O Papa Francisco ergueu Maria Madalena a merecidas alturas. A 3 de junho de 2016, a celebração desta santa passou de memória obrigatória a festa do Calendário Romano Geral. Tal elevação deve ser motivo de orgulho para a humanidade, em geral, e para as mulheres, em particular. Por outra parte, o exemplo desta santa mostra-se intemporal.
A importância de Maria de Magdala jamais passou despercebida desde os primórdios do Cristianismo. O seu papel nos Evangelhos, em particular aquando da ressurreição de Cristo, torna-a numa figura essencial no anúncio da Boa Nova. Por isso na Igreja Ortodoxa, Madalena é tida como igual aos apóstolos – por ser a primeira testemunha de Jesus ressuscitado. O Papa Francisco, enraizando-se na tradição católica (Rábano Mauro. São Tomás de Aquino), reconheceu-a como Apóstola dos Apóstolos.
Ao longo dos séculos, a identidade de Maria Madalena prestou-se a vários equívocos. A sua imagem – aliás, bem popular – representa-a como a penitente, de longos cabelos ruivos, símbolo da luxúria, e um frasco de perfume. É, por isso, padroeira dos cabeleireiros, das prostitutas e das perfumistas. Não obstante a sua beleza, esta imagem resulta, na verdade, de um equívoco, como sintetiza D. Artur Roche (Arcebispo Secretário da Congregação para o Culto Divino e Disciplina dos Sacramentos):
A tradição eclesial no Ocidente, sobretudo depois de São Gregório Magno, identifica na mesma pessoa Maria Madalena, a mulher que verteu perfume na casa de Simão, o fariseu, e a irmã de Lázaro e de Marta. Esta interpretação manteve-se e teve influência nos autores eclesiásticos ocidentais, assim como na arte cristã e nos textos litúrgicos relativos a esta Santa.
in Apóstola dos Apóstolos
Tal identificação é, contudo, desmentida pela exegese contemporânea. Na Bíblia, atesta-se que Madalena teve a sua vida renovada por Jesus Cristo, que dela expulsou sete demónios (Lc 8,2). Todavia, o texto não explicita os pecados que a dilaceravam. Libertada por Jesus, Madalena segue-O fielmente desde a Galileia. Madalena está com Cristo antes da cruz; está, com Maria e João, junto à cruz, enquanto Jesus agoniza; e quer estar com Cristo, mesmo já morto. Madalena não tem expectativa de encontrar o Mestre vivo; apenas O quer ver. O seu amor diligente, expresso na caminhada para o túmulo (Jo 20) a fim de cuidar dos restos mortais de Jesus, é recompensado. Porque ama, porque se entrega sem nada pedir em troca, é a primeira pessoa a quem Cristo ressuscitado aparece.

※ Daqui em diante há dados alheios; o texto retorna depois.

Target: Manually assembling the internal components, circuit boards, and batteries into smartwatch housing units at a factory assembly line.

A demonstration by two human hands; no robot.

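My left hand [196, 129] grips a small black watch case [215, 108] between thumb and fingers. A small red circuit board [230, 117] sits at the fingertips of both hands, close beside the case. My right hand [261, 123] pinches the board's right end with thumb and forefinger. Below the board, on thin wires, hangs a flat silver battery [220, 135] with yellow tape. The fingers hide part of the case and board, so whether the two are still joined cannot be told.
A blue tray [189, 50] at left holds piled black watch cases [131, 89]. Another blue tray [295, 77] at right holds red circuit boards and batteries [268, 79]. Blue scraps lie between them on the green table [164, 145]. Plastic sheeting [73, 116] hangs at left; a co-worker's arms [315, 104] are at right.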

Mas tal é a sua dor que nem O reconhece. Com efeito, Maria Madalena procura os restos mortais – não procura aquele que vive. Está convicta de que o Mestre continua morto e de que o seu corpo foi roubado. Jesus compadece-se do seu desconsolo, pondo fim ao pranto. Como nota o Papa Francisco, na Audiência Geral, de 17 de maio de 2017, é aí que se opera a revolução da vida, de Madalena e de todos nós:
E Jesus chama-a: “Maria!”. A revolução da sua vida, a revolução destinada a transformar a existência de cada homem e mulher, começa com um nome que ressoa no jardim do sepulcro vazio. Os Evangelhos descrevem-nos a felicidade de Maria: a Ressurreição de Jesus não é uma alegria concedida a conta-gotas, mas é uma cascata que abrange a vida inteira.
Nesse momento, Madalena torna-se a primeira de todos os Apóstolos; é a ela a quem cabe anunciar a Ressurreição aos discípulos.
Seguindo os passos de Maria de Magdala, cada um de nós tem a possibilidade de se encontrar com Jesus e de anunciar a Boa Nova. O nosso encontro com Jesus é duplo: no íntimo da alma e no mundo, onde estão os pequeninos e os que têm fome e sede de justiça, os quais devem ser amados e cuidados – “Sempre que fizestes isto a um destes meus irmãos mais pequeninos, a mim mesmo o fizestes” (Mt 25,40).
O amor solícito de Madalena é o que permite o encontro. Madalena, irmã de todos nós, ensina-nos, nestes tempos conturbados, a seguir Jesus e a descobri-lo no nosso próximo, a estar aos pés da cruz, a cuidar e a amar.